Everybody’s squawking about the “healthcare crisis” and there are as many opinions about how to fix it as there are potholes in Burlington. Let’s look at one solution championed by Congressman Bernie Sanders, who is running for U.S. Senate this November – a “Canadian-style” plan.
“A long-time supporter of a Canadian-style single payer health care plan, in 1990 he introduced legislation to establish such a plan for the U.S. on a state-by-state basis. Sanders also cosponsored HR 1200, The American Health Security Act. Under this plan, private health insurers would be replaced by a single agency that would negotiate and pay claims submitted by private doctors and hospitals. The system would be financed by progressive taxation.”
Hmmm…it all seems so simple, everyone in Canada has healthcare, why don’t we follow their model?
Here are five reasons why I do not support a Canadian-style plan.
Reason 1: There are almost as many Canadians without a doctor as there are Americans without health insurance.
According to The National Coalition on Healthcare, 15.7% of Americans have no health insurance.
According to the Canadian Medical Association, 14% of Canadians are without a family physician.
The difference is, in the good ol’ U.S. of A., you can get a doctor!
Reason two: I do not want to go to a doctor who only makes as much as a mechanic, drywall worker, or a carpet installer.
“After spending a decade in university, going $100,000 in debt and taking on life-or-death responsibility, doctors are wondering why they make the same salary as auto plant workers. Dave Rogers reports.” (Full story)
Six simple words, folks: you get what you pay for.
Reasons three, four, and five: waiting lists, waiting lists, waiting lists.
I don’t care how much it costs; I will never support a system where we have to wait for critical care, or any care for that matter. It is completely un-American. We are the land of opportunity, for Pete’s sake.
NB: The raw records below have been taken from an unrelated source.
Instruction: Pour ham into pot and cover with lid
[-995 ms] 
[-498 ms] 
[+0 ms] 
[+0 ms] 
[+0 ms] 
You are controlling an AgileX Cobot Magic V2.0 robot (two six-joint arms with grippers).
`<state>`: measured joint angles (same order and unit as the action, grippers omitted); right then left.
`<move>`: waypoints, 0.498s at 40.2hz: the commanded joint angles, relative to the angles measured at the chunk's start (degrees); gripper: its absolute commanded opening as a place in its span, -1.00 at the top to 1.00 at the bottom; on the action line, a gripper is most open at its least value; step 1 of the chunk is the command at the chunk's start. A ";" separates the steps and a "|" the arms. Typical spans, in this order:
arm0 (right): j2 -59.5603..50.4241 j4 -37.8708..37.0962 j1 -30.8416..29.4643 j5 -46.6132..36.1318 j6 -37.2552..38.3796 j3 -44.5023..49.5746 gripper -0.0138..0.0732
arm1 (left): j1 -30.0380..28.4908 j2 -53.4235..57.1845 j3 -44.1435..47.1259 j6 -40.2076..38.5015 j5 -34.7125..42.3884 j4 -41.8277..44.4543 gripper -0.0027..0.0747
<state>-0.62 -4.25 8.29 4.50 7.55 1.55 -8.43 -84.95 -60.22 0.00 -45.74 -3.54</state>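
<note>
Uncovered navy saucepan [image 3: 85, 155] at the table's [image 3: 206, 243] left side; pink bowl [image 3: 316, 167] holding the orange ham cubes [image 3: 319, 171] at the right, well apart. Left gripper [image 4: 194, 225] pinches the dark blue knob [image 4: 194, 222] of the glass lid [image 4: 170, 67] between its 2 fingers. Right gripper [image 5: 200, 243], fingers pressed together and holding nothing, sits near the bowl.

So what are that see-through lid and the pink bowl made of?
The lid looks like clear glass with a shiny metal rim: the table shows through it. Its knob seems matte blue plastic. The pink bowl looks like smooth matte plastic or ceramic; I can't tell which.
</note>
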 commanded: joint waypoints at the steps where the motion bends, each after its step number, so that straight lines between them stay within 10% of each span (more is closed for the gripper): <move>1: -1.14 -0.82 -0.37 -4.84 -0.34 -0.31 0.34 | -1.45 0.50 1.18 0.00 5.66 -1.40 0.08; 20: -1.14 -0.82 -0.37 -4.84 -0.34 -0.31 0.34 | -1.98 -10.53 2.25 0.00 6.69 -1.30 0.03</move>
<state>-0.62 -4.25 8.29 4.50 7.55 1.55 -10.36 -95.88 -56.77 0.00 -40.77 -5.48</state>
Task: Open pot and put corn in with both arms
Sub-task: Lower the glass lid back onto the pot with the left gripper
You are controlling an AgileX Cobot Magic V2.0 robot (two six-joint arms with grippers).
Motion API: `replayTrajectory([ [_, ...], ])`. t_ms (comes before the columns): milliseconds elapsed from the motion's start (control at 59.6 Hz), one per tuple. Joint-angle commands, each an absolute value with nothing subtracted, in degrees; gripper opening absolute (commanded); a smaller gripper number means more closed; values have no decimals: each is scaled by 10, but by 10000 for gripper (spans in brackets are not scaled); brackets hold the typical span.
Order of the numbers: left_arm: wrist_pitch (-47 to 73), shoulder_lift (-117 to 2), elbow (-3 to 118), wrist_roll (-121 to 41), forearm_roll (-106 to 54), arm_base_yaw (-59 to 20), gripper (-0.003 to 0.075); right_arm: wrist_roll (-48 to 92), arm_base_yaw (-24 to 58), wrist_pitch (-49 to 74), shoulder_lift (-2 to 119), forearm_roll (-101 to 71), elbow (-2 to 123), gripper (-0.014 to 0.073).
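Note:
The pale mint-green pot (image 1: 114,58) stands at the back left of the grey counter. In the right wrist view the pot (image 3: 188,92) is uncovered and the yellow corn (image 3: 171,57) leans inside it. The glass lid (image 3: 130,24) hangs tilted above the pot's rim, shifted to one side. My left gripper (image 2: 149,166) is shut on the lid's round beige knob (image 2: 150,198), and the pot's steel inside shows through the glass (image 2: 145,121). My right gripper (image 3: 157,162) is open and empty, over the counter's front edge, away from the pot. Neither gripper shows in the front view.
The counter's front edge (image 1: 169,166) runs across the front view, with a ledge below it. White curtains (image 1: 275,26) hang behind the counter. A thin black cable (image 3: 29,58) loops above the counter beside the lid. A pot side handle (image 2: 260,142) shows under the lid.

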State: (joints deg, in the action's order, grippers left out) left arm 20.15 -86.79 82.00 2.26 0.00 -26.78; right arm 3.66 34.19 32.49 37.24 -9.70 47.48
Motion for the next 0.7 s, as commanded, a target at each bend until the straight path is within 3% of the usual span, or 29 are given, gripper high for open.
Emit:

It makes no sense to trade in the problem of convincing (or in some cases helping) people to get health insurance for the guarantee of universal non-access to poor-quality care, after a long wait. It just makes no sense whatsoever and no matter what else you might like about the guy, a vote for Bernie is a vote for this disaster waiting to happen.
But you wouldn’t know it by looking at the issues page of his campaign website, where “healthcare” is notably absent. Why wouldn’t a candidate running for U.S. Senate want to talk about his position on arguably the biggest issue facing this country at this time? Could it be because he doesn’t want a discussion like this about what a bad idea his solution is?